Pour être honnête, je dois avouer que le nom de l’album est une de mes idées. Tout simplement parce que les textes de Slick Rick donnent l’impression d’être dans un comics, un film ou un dessin animé. Slick Rick est un formidable storyteller. Quant à la pochette, je souhaitais le photographier d’une manière unique, dans une situation improbable. D’où cette photo réalisée sur le toit de mon ancien immeuble à New York ; d’où cette typographie qui rappelle celle d’Indiana Jones, très populaire à l’époque ; d'où cette esthétique presque héritée des films de Noël.
Aujourd’hui encore, je reste très fier de cette pochette, des couleurs choisies, de la mise en scène, de la composition, etc. Ça prouve que l’on peut créer quelque chose de beau au sein d’environnements qui ne le sont pas.
Fin juin, sortait « Dinosaur Beats », une compilation hip-hop avec, comme pochette, une photo de The Junkyard Band, un groupe de Washington D.C., que tu as shooté à l'occasion de leur unique single paru sur Def Jam, The Word/Sadines, en 1985. Pourquoi cette photo plutôt qu'une autre ?
Rick Rubin a toujours eu envie de réaliser de belles photos pour chacun de ses groupes. Il souhaitait s’appuyer sur un bon portrait et m’a proposé de débarquer à Washington D.C. pour shooter cette bande de jeunes artistes, histoire d’acter leur arrivée chez Def Jam. Pour moi, c’était tout bénèf, étant donné que ça me permettait de rendre visite à l’un de mes meilleurs amis, Ian MacKaye, qui venait d’enterrer Minor Threat et s’apprêtait à former Fugazi. Ian est venu avec moi sur le shoot, réalisé dans leur environnement afin que les gars du Junkyard Band se sentent le plus à l’aise possible, qu’ils soient immortalisés au sein de leur quartier.
Ce jour-là, on a réalisé une cinquantaine de photos, et j'en garde un bon souvenir. Finalement, la photo retenue a surtout été utilisée pour la presse, mais je suis heureux de la voir aujourd’hui illustrer cette compilation. Mon seul regret, c’est que l’on ne voit pas l’ensemble de la composition, la photo ayant été coupée pour les besoins de la pochette...
« J'étais persuadé que « It Takes a Nation of Millions to Hold Us Back » allait être le plus grand album de hip-hop de tous les temps, je ne pouvais pas rater l’opportunité de réaliser cette pochette. »

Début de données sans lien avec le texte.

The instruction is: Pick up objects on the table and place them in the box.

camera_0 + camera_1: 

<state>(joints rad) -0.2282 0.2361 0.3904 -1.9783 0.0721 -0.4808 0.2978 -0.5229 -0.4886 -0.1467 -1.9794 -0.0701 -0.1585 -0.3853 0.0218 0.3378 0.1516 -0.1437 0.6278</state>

À la fin des années 1980, le hip-hop est encore en train de se structurer. Tu arrivais à vivre de tous ces clichés ?
Déjà, il faut savoir que l’on ne devient pas riche en faisant des photos, sauf si on fait des pubs, ce que j’ai toujours refusé de faire. Collaborer avec Def Jam et tous ces groupes, c’était avant tout un réel plaisir. Bien sûr, j’avais besoin d’argent pour vivre, mais je ne réalisais pas toutes ces photos avec cet objectif en tête. À l’époque, j’étais jeune, je n’avais pas de famille à charge et n’avais pas besoin de beaucoup d’argent. Je prenais ce que l’on me proposait et je me réjouissais simplement de pouvoir photographier les artistes qui m’inspiraient tant.
L’un de tes livres se nomme Fuck Your Heroes : est-ce à dire que tu as été déçu par certains artistes ? Ou est-ce simplement que tu refuses de les idéaliser ?
Ni l’un, ni l’autre. À vrai dire, j’ai appelé ce livre ainsi parce que les artistes qui y figurent criaient « fuck you » à tout-va. Ils étaient rebelles, très agressifs et, selon moi, sont devenus les héros d’une génération parce que, justement, ils emmerdaient ceux des générations précédentes.
The Burning Flag Tour, exposition de Glen E. Friedman, du 20 juillet au 07 août, au 3537, à Paris.